EXERCISE OBJECTIVE →
Go through the data and copy every line in which "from" appears.
□ □ □
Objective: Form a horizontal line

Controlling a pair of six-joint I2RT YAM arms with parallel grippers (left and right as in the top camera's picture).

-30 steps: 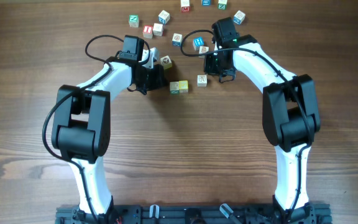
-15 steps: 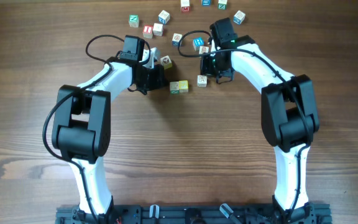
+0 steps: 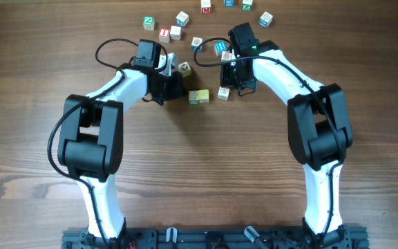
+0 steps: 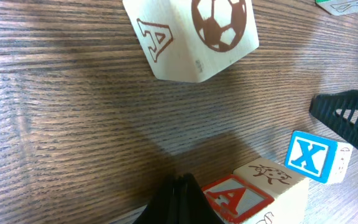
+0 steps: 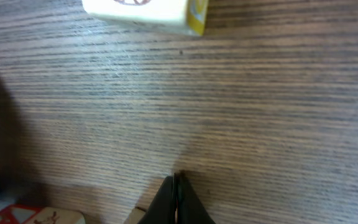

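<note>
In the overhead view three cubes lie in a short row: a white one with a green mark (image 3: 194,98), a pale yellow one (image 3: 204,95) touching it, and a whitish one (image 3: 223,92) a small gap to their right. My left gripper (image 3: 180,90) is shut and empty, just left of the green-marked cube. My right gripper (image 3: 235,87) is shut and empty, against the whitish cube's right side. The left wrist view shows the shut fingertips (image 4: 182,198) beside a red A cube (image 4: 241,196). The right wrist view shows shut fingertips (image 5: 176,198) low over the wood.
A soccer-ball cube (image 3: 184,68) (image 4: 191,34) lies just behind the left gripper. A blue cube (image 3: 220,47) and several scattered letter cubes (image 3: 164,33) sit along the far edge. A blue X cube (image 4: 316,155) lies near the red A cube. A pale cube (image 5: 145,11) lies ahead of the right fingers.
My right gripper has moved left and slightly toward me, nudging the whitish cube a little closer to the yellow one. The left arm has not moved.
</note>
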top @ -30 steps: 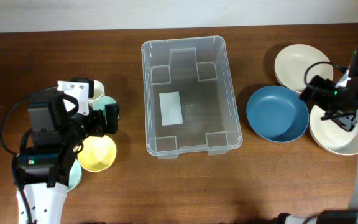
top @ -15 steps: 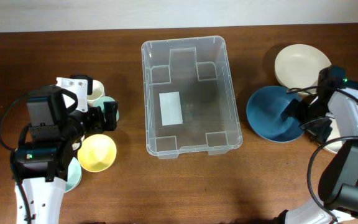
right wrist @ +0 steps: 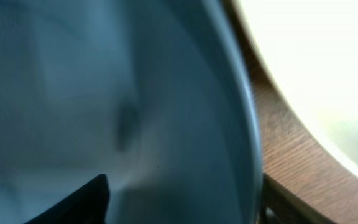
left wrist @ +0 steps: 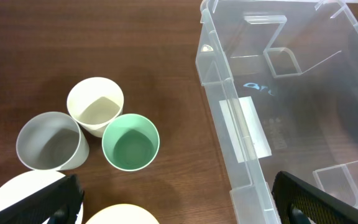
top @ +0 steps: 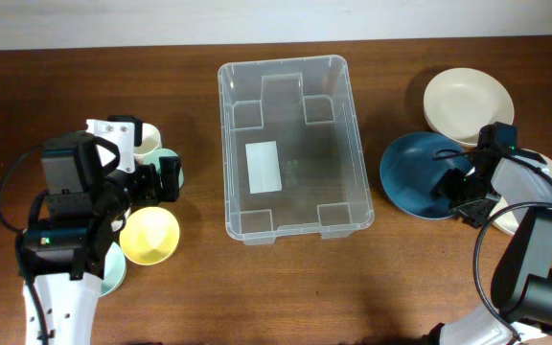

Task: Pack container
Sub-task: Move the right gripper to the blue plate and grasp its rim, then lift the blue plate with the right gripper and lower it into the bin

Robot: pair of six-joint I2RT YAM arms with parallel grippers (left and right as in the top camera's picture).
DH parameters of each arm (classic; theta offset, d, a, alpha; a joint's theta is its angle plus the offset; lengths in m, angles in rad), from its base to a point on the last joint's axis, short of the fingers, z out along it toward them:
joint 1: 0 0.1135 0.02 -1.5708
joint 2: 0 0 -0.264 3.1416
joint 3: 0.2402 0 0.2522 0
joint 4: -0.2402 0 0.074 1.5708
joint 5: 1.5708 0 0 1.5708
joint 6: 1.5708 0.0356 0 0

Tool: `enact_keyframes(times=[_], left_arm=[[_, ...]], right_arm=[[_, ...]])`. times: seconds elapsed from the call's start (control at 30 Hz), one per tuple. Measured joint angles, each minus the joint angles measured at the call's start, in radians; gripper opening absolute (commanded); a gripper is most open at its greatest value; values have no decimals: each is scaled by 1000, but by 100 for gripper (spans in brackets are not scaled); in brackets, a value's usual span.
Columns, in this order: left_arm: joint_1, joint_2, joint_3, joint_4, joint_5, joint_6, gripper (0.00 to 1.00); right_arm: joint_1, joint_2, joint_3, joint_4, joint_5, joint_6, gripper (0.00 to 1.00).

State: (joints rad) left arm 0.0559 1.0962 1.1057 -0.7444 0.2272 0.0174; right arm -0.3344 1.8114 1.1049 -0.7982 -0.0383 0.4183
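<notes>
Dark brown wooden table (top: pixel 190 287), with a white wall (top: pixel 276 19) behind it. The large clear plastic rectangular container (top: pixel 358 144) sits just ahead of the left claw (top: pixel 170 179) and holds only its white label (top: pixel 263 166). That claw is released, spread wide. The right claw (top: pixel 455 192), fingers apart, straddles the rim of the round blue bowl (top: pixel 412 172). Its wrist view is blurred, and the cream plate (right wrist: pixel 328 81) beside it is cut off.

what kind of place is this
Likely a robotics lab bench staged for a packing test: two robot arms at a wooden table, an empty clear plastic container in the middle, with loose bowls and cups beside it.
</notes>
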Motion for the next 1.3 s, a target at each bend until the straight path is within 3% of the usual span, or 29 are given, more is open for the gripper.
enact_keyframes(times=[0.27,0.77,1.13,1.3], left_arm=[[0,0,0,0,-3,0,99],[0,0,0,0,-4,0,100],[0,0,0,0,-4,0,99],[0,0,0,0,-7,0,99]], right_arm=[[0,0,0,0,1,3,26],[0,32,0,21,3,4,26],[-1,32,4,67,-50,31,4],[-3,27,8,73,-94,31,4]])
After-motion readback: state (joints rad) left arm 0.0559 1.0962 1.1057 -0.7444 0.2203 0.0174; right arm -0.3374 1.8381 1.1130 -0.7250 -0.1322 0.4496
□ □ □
ANSWER BOX →
DH parameters of each arm (classic; theta offset, d, a, alpha; a joint's theta is its angle plus the offset; lengths in m, angles in rad), from its base to a point on the last joint's axis, short of the fingers, z out along it toward them:
Tool: `enact_keyframes(times=[_], left_arm=[[_, ...]], right_arm=[[_, ...]])`. times: seconds elapsed from the call's start (control at 30 Hz), one per tuple. Measured joint angles, each minus the joint angles measured at the call's start, in radians; gripper opening absolute (commanded); a gripper is most open at its greatest value; values have no decimals: each is scaled by 1000, but by 100 for gripper (spans in brackets are not scaled); in brackets, a value's usual span.

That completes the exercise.